Give an exact reproduction of all the lines in the listing.

==== Exercise input

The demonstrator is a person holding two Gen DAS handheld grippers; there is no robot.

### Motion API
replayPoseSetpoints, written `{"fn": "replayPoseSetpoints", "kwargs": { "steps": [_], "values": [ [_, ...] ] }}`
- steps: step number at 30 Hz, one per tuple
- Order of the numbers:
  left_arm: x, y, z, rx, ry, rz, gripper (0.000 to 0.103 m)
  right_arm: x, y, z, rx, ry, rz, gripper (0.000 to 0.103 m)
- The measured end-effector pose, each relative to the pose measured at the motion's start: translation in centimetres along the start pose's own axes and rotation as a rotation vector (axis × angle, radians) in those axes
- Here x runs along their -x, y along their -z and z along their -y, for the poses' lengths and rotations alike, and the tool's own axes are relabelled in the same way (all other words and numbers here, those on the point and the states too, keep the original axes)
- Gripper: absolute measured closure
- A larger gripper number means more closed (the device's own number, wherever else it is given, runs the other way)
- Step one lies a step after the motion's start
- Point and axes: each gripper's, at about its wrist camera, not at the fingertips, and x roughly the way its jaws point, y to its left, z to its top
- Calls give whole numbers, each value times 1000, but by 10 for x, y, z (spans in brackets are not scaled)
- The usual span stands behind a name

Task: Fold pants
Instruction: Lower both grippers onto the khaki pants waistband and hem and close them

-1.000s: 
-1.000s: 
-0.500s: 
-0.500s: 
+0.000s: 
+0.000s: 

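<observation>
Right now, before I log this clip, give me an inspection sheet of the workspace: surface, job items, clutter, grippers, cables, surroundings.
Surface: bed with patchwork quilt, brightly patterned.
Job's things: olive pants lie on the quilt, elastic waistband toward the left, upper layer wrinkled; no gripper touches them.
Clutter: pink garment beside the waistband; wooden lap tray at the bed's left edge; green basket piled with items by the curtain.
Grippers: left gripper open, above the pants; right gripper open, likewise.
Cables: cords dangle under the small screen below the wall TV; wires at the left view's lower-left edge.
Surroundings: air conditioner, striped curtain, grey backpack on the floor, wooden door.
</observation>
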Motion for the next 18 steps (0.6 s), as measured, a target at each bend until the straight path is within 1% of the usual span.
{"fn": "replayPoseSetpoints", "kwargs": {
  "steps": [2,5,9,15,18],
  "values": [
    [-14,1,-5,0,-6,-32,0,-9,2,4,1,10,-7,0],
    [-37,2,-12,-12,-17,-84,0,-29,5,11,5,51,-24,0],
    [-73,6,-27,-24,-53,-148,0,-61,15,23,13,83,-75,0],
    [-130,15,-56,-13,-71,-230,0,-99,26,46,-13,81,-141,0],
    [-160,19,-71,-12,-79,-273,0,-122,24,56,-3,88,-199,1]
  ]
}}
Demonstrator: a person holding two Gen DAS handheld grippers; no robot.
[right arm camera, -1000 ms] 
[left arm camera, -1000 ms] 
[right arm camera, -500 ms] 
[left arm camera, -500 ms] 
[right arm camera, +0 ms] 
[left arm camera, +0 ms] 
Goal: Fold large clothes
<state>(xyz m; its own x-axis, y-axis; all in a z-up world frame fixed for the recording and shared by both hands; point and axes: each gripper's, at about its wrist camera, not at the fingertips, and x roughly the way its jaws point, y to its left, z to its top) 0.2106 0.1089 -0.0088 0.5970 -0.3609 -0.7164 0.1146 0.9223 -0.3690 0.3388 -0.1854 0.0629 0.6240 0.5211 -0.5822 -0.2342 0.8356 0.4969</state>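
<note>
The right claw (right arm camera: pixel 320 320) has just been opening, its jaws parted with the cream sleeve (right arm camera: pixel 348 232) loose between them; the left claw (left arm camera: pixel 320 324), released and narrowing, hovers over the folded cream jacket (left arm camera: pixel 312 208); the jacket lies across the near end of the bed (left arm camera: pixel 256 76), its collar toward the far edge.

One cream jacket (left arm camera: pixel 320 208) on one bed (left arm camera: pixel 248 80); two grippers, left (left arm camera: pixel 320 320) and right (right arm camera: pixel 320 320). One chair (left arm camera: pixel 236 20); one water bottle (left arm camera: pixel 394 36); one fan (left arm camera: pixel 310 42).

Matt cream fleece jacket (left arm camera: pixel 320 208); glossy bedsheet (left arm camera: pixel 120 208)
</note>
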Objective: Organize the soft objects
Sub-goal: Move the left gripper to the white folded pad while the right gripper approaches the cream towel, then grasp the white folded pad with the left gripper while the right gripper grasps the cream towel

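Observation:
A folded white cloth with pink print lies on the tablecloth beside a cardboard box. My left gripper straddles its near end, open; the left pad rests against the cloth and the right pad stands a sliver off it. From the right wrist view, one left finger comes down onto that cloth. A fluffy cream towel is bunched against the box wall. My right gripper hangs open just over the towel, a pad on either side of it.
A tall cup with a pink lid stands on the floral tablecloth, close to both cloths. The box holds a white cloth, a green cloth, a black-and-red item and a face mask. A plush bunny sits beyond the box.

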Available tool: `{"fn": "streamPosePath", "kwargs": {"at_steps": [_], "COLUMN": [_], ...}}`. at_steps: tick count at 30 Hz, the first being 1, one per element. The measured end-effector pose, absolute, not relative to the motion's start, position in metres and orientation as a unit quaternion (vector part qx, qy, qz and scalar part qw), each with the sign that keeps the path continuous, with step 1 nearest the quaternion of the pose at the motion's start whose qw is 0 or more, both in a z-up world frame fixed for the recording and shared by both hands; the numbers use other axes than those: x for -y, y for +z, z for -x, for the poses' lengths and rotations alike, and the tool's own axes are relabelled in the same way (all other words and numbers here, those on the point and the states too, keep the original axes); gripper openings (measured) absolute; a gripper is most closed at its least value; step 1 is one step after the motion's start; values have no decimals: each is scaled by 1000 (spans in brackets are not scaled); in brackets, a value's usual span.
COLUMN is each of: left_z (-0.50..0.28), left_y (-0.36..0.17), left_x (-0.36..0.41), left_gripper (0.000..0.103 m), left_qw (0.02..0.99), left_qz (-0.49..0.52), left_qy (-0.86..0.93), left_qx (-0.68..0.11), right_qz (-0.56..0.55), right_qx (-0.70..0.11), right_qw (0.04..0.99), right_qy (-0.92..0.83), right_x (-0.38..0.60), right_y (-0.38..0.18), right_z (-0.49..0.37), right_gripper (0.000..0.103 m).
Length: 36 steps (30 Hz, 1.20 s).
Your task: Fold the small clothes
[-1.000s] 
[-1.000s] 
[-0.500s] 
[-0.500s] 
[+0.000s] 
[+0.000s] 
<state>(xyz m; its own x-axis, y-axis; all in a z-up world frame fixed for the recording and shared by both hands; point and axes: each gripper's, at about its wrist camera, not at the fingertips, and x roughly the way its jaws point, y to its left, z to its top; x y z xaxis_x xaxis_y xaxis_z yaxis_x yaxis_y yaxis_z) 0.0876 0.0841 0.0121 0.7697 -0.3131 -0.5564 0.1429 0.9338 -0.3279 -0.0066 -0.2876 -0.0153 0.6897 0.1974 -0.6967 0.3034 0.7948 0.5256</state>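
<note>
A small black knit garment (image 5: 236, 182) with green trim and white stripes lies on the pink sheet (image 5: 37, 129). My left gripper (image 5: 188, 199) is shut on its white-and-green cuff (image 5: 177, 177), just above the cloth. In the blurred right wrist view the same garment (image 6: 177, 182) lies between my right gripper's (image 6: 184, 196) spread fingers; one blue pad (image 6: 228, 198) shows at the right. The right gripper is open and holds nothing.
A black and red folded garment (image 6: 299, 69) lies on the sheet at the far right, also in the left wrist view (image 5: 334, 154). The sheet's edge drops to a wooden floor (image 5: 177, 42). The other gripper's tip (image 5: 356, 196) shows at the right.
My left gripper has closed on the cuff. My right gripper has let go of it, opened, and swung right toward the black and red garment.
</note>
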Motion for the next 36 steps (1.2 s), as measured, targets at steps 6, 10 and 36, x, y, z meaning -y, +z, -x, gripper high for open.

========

> [Written answer]:
The demonstrator is a person holding two Gen DAS handheld grippers; there is no robot.

### Motion API
replayPoseSetpoints, written `{"fn": "replayPoseSetpoints", "kwargs": { "steps": [_], "values": [ [_, ...] ] }}`
- steps: step number at 30 Hz, one per tuple
- Order of the numbers:
  left_arm: x, y, z, rx, ry, rz, gripper (0.000 to 0.103 m)
  right_arm: x, y, z, rx, ry, rz, gripper (0.000 to 0.103 m)
- The measured end-effector pose, each relative to the pose measured at the motion's start: translation in centimetres along the start pose's own axes and rotation as a rotation vector (axis × angle, radians) in those axes
- Here x runs along their -x, y along their -z and z along their -y, for the poses' lengths and rotations alike, and the tool's own axes are relabelled in the same way (all other words and numbers here, those on the point and the states too, keep the original axes)
- Gripper: absolute measured closure
- A larger gripper number means more closed (the device's own number, wherever else it is given, runs the other way)
- Step one lies a step after the motion's start
- Point and axes: each gripper's, at about its wrist camera, not at the fingertips, and x roughly the way its jaws point, y to its left, z to its top
- Calls give whole numbers, each value times 1000, but by 10 for x, y, z (spans in brackets are not scaled)
- The usual span stands behind a name

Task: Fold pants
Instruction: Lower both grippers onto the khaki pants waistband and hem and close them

-1.000s: 
-1.000s: 
-0.500s: 
-0.500s: 
+0.000s: 
+0.000s: 

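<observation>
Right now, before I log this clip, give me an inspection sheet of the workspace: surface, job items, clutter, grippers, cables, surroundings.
Surface: bed with patchwork quilt, brightly patterned.
Job's things: olive pants lie on the quilt, elastic waistband toward the left, upper layer wrinkled; no gripper touches them.
Clutter: pink garment beside the waistband; wooden lap tray at the bed's left edge; green basket piled with items by the curtain.
Grippers: left gripper open, above the pants; right gripper open, likewise.
Cables: cords dangle under the small screen below the wall TV; wires at the left view's lower-left edge.
Surroundings: air conditioner, striped curtain, grey backpack on the floor, wooden door.
</observation>
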Motion for the next 18 steps (0.6 s), as measured, a target at each bend until the straight path is within 1% of the usual span.
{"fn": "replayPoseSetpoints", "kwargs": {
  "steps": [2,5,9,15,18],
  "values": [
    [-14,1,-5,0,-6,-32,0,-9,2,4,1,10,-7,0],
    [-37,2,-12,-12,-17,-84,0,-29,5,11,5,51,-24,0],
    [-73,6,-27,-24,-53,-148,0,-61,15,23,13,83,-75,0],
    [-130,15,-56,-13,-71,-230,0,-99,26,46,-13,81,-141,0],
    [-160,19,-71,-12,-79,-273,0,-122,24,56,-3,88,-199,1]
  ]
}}
Demonstrator: a person holding two Gen DAS handheld grippers; no robot.
[right arm camera, -1000 ms] 
[left arm camera, -1000 ms] 
[right arm camera, -500 ms] 
[left arm camera, -500 ms] 
[right arm camera, +0 ms] 
[left arm camera, +0 ms] 
Goal: Fold large clothes
<state>(xyz m; its own x-axis, y-axis; all in a z-up world frame fixed for the recording and shared by both hands; point and axes: each gripper's, at about its wrist camera, not at the fingertips, and x roughly the way its jaws point, y to its left, z to its top) 0.2106 0.1089 -0.0088 0.5970 -0.3609 -0.7164 0.1146 0.9223 -0.3690 0.3388 -0.1854 0.0629 0.6240 0.5211 -0.5822 -0.2342 0.8356 0.4969</state>
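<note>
The right claw (right arm camera: pixel 320 320) has just been opening, its jaws parted with the cream sleeve (right arm camera: pixel 348 232) loose between them; the left claw (left arm camera: pixel 320 324), released and narrowing, hovers over the folded cream jacket (left arm camera: pixel 312 208); the jacket lies across the near end of the bed (left arm camera: pixel 256 76), its collar toward the far edge.

One cream jacket (left arm camera: pixel 320 208) on one bed (left arm camera: pixel 248 80); two grippers, left (left arm camera: pixel 320 320) and right (right arm camera: pixel 320 320). One chair (left arm camera: pixel 236 20); one water bottle (left arm camera: pixel 394 36); one fan (left arm camera: pixel 310 42).

Matt cream fleece jacket (left arm camera: pixel 320 208); glossy bedsheet (left arm camera: pixel 120 208)
</note>
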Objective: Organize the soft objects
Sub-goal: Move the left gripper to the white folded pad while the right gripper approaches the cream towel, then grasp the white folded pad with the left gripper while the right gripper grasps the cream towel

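Observation:
A folded white cloth with pink print lies on the tablecloth beside a cardboard box. My left gripper straddles its near end, open; the left pad rests against the cloth and the right pad stands a sliver off it. From the right wrist view, one left finger comes down onto that cloth. A fluffy cream towel is bunched against the box wall. My right gripper hangs open just over the towel, a pad on either side of it.
A tall cup with a pink lid stands on the floral tablecloth, close to both cloths. The box holds a white cloth, a green cloth, a black-and-red item and a face mask. A plush bunny sits beyond the box.
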
Available tool: `{"fn": "streamPosePath", "kwargs": {"at_steps": [_], "COLUMN": [_], ...}}`. at_steps: tick count at 30 Hz, the first being 1, one per element. The measured end-effector pose, absolute, not relative to the motion's start, position in metres and orientation as a unit quaternion (vector part qx, qy, qz and scalar part qw), each with the sign that keeps the path continuous, with step 1 nearest the quaternion of the pose at the motion's start whose qw is 0 or more, both in a z-up world frame fixed for the recording and shared by both hands; the numbers use other axes than those: x for -y, y for +z, z for -x, for the poses' lengths and rotations alike, and the tool's own axes are relabelled in the same way (all other words and numbers here, those on the point and the states too, keep the original axes); gripper openings (measured) absolute; a gripper is most closed at its least value; step 1 is one step after the motion's start; values have no decimals: each is scaled by 1000 (spans in brackets are not scaled); in brackets, a value's usual span.
COLUMN is each of: left_z (-0.50..0.28), left_y (-0.36..0.17), left_x (-0.36..0.41), left_gripper (0.000..0.103 m), left_qw (0.02..0.99), left_qz (-0.49..0.52), left_qy (-0.86..0.93), left_qx (-0.68..0.11), right_qz (-0.56..0.55), right_qx (-0.70..0.11), right_qw (0.04..0.99), right_qy (-0.92..0.83), right_x (-0.38..0.60), right_y (-0.38..0.18), right_z (-0.49..0.37), right_gripper (0.000..0.103 m).
Length: 36 steps (30 Hz, 1.20 s).
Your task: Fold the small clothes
[-1.000s] 
[-1.000s] 
[-0.500s] 
[-0.500s] 
[+0.000s] 
[+0.000s] 
<state>(xyz m; its own x-axis, y-axis; all in a z-up world frame fixed for the recording and shared by both hands; point and axes: each gripper's, at about its wrist camera, not at the fingertips, and x roughly the way its jaws point, y to its left, z to its top; x y z xaxis_x xaxis_y xaxis_z yaxis_x yaxis_y yaxis_z) 0.0876 0.0841 0.0121 0.7697 -0.3131 -0.5564 0.1429 0.9338 -0.3279 -0.0066 -0.2876 -0.0153 0.6897 0.1974 -0.6967 0.3034 0.7948 0.5256</state>
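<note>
A small black knit garment (image 5: 236, 182) with green trim and white stripes lies on the pink sheet (image 5: 37, 129). My left gripper (image 5: 188, 199) is shut on its white-and-green cuff (image 5: 177, 177), just above the cloth. In the blurred right wrist view the same garment (image 6: 177, 182) lies between my right gripper's (image 6: 184, 196) spread fingers; one blue pad (image 6: 228, 198) shows at the right. The right gripper is open and holds nothing.
A black and red folded garment (image 6: 299, 69) lies on the sheet at the far right, also in the left wrist view (image 5: 334, 154). The sheet's edge drops to a wooden floor (image 5: 177, 42). The other gripper's tip (image 5: 356, 196) shows at the right.
My left gripper has closed on the cuff. My right gripper has let go of it, opened, and swung right toward the black and red garment.
</note>
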Motion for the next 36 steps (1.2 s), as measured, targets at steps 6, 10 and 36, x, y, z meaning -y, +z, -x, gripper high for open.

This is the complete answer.